Environment Ready: Directories created.


### **Data Acquisition**

We are fetching the raw flight price dataset from a remote Google Drive source using its file ID and saving it locally.

In [2]:
# Define Google Drive File ID and target path
FILE_ID = "1TrX_MuNS-EvrjKutCqzLnOa2W6X6Y3Dm"
OUTPUT_PATH = "data/flightprices.csv"

# Download the file
url = f"https://drive.google.com/uc?id={FILE_ID}"
gdown.download(url, OUTPUT_PATH, quiet=False)
print("File successfully downloaded to:", OUTPUT_PATH)

Downloading...
From (original): https://drive.google.com/uc?id=1TrX_MuNS-EvrjKutCqzLnOa2W6X6Y3Dm
From (redirected): https://drive.google.com/uc?id=1TrX_MuNS-EvrjKutCqzLnOa2W6X6Y3Dm&confirm=t&uuid=9d6a1a21-521e-4d0b-a8e9-d6a46ed83809
To: /content/data/flightprices.csv
100%|██████████| 2.63G/2.63G [00:24<00:00, 106MB/s]

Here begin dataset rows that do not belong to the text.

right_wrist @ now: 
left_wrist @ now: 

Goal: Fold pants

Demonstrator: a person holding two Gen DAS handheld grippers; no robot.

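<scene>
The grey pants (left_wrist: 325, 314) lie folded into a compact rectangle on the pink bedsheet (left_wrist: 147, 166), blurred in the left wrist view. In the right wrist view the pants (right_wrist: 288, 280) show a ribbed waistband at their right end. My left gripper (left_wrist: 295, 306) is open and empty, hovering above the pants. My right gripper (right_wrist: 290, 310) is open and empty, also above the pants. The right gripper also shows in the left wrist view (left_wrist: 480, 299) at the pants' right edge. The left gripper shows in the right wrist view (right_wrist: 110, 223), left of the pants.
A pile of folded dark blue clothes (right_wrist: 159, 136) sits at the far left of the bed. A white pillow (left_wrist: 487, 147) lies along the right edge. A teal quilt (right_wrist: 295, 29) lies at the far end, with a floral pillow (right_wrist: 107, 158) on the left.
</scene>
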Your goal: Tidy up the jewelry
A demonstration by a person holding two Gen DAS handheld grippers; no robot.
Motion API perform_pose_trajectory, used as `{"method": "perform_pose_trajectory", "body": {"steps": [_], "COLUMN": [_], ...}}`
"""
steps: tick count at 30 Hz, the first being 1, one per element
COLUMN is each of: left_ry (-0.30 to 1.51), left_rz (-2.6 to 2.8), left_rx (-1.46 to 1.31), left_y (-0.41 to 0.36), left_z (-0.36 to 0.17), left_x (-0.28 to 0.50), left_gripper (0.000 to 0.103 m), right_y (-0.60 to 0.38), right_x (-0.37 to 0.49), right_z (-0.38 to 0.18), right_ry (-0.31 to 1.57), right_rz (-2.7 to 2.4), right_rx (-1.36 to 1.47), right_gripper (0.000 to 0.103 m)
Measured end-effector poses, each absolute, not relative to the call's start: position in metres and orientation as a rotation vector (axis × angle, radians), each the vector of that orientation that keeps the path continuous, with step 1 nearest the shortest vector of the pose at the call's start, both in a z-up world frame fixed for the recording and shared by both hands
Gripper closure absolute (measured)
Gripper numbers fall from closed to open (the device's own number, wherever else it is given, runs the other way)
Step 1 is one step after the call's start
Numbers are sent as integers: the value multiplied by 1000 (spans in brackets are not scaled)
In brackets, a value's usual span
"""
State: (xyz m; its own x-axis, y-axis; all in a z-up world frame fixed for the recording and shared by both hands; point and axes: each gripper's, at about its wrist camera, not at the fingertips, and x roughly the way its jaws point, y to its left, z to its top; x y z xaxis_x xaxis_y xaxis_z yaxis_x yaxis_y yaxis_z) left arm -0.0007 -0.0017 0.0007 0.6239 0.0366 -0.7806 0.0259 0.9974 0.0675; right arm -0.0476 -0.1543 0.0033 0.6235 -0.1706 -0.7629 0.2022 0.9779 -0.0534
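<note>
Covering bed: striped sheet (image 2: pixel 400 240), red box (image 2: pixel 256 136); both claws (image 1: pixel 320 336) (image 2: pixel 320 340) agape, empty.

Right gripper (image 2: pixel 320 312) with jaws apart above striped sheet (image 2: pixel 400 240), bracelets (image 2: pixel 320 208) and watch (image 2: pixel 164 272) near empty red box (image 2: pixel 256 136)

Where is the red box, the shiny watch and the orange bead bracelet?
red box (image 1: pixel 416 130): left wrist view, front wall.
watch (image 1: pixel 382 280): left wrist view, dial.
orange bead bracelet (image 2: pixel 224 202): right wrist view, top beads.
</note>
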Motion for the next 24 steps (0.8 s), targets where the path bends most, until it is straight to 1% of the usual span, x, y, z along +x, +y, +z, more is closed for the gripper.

File successfully downloaded to: data/flightprices.csv


In [3]:
import os
os.listdir("data")


['price_time_core.csv', 'flightprices.csv']

Since flight datasets can be extremely large, we process the file in "chunks" to avoid memory (RAM) issues. We filter for only the columns we need for our analysis.

In [4]:
# Define columns to keep for analysis to optimize memory usage
USE_COLS = [
    "legId", "searchDate", "flightDate", "startingAirport",
    "destinationAirport", "baseFare", "totalFare", "isNonStop",
    "isBasicEconomy", "seatsRemaining", "segmentsAirlineName",
    "segmentsAirlineCode", "travelDuration"
]

INPUT_CSV = "data/flightprices.csv"
OUTPUT_CSV = "data/price_time_core.csv"
CHUNK_SIZE = 300_000

# Clear existing output file if it exists
if os.path.exists(OUTPUT_CSV):
    os.remove(OUTPUT_CSV)

# Read and write in chunks
chunks = pd.read_csv(INPUT_CSV, usecols=USE_COLS, chunksize=CHUNK_SIZE, low_memory=False)

for i, chunk in enumerate(chunks):
    chunk.to_csv(OUTPUT_CSV, index=False, mode="a", header=(i==0))
    # Log progress for every chunk processed
    print(f"Chunk {i+1} is writen: {chunk.shape}")

print("New optimized CSV created:", OUTPUT_CSV)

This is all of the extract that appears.